Rathaus von Santa Cruz

 

Der Bürgermeister von Santa Cruz forderte am Montagnachmittag mit einer Erklärung nochmals dazu auf, die von den Gesundheitsbehörden festgelegten Maßnahmen einzuhalten und appelliert an die Verantwortung und den gesunden Menschenverstand der Bürger der Inselhauptstadt und ihrer Besucher …
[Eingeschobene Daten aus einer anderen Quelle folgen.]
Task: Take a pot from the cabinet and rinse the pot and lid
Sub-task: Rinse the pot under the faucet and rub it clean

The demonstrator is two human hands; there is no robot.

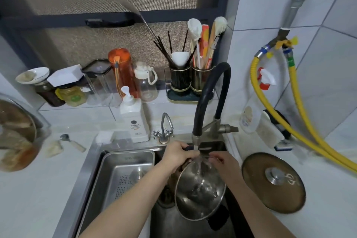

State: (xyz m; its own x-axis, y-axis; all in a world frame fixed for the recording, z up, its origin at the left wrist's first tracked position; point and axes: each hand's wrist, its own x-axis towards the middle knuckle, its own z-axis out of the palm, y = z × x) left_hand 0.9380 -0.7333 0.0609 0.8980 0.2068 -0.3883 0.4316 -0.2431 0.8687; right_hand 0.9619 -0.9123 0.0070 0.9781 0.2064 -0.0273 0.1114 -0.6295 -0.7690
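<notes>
Two hands meet under the tap in the head view, both on a glass lid (200, 189) that is tilted up over the sink (92, 176). The left hand (178, 155) curls its fingers round the lid's upper rim on the left, close to the black tap (208, 91), and the right hand (225, 162) pinches the same rim on the right. Water runs from the spout onto the lid and streams down its glass face. Behind and below the lid a dark pot (216, 218) sits in the right part of the sink (only its handle and a bit of its body show, so I cannot tell how it lies). A steel strainer tray (125, 172) fills the left part of the sink.

On the tabletop (29, 199) to the right of the sink a second, brownish lid (273, 182) lies flat with its knob up. A white soap pump bottle (134, 120) stands just behind the sink beside a small chrome tap (164, 129). Farther back, a holder of chopsticks and utensils (190, 81) stands against the window, with an orange bottle (122, 71) and several jars to its left. Yellow hoses (301, 121) curve down the tiled wall on the right.
</notes>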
José Manuel Bermúdez bekräftigte darin, laut einer heutigen Pressemitteilung der Stadtverwaltung, die Einhaltung der in den Protokollen des Gesundheitsministeriums der Kanarischen Inseln festgelegten Maßnahmen, um diese zweite Ansteckungswelle einzudämmen.

Angesichts der Tatsache, dass Teneriffa aufgrund der Zahl der registrierten Infektionen zumindest bis zum 20. November im „roten Licht“ steht, weist Bermúdez darauf hin, dass es äußerst wichtig sei, dass die Bürger sich der Notwendigkeit bewusst seien, die von den Gesundheitsbehörden aufgestellten Regeln und Empfehlungen zu befolgen. Nur so könnten das Infektionstempo verlangsamt und strengere Maßnahmen vermieden werden, die allen ernsthaften Schaden zufügen würden.

Das Büro des Bürgermeisters empfiehlt, dass die Bürgerinnen und Bürger soziale Zusammenkünfte außerhalb der Gruppe des stabilen Zusammenlebens beschränken und dass jede Person ihre eigene Gruppe des stabilen Zusammenlebens definiert und dass soziale Zusammenkünfte innerhalb dieser Gruppe auf maximal zehn Personen beschränkt sein sollten.

Es müsse ein Sicherheitsabstand von mindestens 1,5 Metern zwischen Personen auf öffentlichen Straßen, in offenen Räumen und in allen geschlossenen Räumen zur öffentlichen Nutzung eingehalten werden. Außerdem müsse auf alternativen Maßnahmen eines angemessenen physischen Hygieneschutzes und der obligatorischen Verwendung einer Maske zurückgegriffen werden.

Von allen Stadtbezirken wird verlangt, dass sie mit ihren jeweiligen Diensten all jene Maßnahmen umsetzen, die zur Prävention und Eindämmung der Krankheit beitragen.

Genau in diesem Sinne werde die Reinigung an den Orten mit den größten Menschenansammlungen intensiviert, sowohl im öffentlichen Raum als auch in städtischen Einrichtungen, sowie in spezifischen Bereichen, in denen ein hohes Maß an Übertragung festgestellt werde.

Alle notwendigen Kommunikations- und Sensibilisierungskampagnen von den verschiedenen zuständigen Bereichen sollen mit dem Ziel gefördert werden, den Bürgern die Notwendigkeit verantwortungsbewussten Verhaltens und die Einhaltung der festgelegten Maßnahmen und Empfehlungen zu vermitteln.